医療過誤が発生する背後には、いくつかの原因が存在します。
- 医師の技術的なミス: 手術や診断時の判断ミス。
- 医療機関の体制不足: 人手不足や過密スケジュールが原因で対応が不十分である場合。
- コミュニケーションの欠如: 医師、看護師、患者との情報共有が不完全であること。

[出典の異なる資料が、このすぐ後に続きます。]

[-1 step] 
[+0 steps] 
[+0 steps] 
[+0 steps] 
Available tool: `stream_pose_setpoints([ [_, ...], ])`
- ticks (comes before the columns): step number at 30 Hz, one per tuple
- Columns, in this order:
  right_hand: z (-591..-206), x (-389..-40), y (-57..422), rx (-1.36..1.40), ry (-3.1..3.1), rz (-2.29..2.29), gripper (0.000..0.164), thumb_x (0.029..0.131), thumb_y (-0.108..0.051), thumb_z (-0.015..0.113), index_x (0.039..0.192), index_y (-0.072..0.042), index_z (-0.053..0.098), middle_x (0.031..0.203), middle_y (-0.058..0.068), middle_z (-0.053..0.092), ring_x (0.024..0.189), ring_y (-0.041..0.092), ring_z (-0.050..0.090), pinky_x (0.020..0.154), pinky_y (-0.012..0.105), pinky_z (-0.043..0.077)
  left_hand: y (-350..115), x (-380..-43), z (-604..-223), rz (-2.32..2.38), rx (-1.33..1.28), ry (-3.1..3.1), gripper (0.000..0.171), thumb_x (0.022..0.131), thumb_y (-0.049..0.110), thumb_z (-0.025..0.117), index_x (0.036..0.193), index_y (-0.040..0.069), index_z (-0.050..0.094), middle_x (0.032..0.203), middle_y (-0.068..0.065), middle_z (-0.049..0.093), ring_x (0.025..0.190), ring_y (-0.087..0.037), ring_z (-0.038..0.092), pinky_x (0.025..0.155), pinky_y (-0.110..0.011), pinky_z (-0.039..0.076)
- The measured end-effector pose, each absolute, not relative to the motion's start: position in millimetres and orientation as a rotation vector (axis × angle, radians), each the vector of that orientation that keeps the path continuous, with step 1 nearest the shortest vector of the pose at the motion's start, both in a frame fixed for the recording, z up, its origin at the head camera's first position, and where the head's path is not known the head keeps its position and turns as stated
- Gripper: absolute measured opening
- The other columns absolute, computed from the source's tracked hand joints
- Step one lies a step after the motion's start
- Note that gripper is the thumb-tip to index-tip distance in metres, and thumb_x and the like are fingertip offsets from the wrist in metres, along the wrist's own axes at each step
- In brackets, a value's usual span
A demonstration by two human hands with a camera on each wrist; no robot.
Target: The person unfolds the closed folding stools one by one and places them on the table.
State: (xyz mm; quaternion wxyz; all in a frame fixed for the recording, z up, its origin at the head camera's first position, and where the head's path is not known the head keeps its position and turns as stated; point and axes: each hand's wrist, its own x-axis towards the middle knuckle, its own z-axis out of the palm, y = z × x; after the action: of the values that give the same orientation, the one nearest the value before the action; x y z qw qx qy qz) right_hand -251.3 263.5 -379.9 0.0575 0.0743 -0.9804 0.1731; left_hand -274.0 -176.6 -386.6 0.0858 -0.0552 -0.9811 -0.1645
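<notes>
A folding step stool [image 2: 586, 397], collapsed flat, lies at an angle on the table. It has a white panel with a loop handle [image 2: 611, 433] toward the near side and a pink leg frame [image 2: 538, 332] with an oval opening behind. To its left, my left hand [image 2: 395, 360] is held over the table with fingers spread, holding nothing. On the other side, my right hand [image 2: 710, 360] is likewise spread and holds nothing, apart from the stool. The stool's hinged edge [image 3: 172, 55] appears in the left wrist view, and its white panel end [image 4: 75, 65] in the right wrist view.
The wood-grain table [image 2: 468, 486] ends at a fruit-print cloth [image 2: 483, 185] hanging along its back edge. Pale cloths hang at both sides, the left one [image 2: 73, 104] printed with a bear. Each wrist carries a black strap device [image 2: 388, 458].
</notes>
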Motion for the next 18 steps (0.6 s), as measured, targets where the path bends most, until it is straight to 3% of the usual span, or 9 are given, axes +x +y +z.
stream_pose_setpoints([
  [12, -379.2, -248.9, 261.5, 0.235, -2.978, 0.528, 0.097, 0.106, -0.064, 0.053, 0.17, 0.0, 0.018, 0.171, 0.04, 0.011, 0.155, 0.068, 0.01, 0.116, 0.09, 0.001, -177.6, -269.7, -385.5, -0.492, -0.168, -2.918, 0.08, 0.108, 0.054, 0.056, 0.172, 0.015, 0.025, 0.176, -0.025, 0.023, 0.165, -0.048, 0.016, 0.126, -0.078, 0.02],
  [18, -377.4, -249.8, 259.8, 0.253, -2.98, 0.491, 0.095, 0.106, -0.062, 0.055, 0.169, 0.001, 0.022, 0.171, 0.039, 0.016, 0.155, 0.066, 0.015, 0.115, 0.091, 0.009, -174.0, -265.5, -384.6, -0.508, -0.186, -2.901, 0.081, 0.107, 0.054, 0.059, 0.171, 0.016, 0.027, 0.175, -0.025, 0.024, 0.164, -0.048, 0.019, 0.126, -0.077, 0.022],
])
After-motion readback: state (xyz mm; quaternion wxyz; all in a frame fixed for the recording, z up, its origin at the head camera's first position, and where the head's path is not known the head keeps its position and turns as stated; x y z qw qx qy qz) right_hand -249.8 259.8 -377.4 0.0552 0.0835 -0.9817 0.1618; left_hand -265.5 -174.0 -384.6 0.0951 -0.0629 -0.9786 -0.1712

こうした背景から、医療過誤は単なる偶然のミスではなく、根本的なシステムや人間の判断が関与している場合があります。この問題への対処には、医療過誤立証の問題点を克服するために弁護士や医療専門家と連携する必要があります。
医療倫理と責任のバランス
医療過誤において重要なのが、医療倫理と責任のバランスをどのように取るかという点です。医療従事者は患者の命を守るという強い職業倫理のもと仕事をしていますが、それでもミスが発生する場合があります。この際、法的責任を追及する一方で、医療従事者の負担や萎縮的な医療行為を防ぐことも考慮されなければなりません。
さらに、患者と医療機関の間で信頼関係を築き直すことが重要です。被害を受けた患者も、医療機関側の率直な説明や対話を求めることで、裁判に頼らずとも問題を解決できる可能性があります。このような取り組みが、医療事故や医療過誤を未然に防ぐ一助となるでしょう。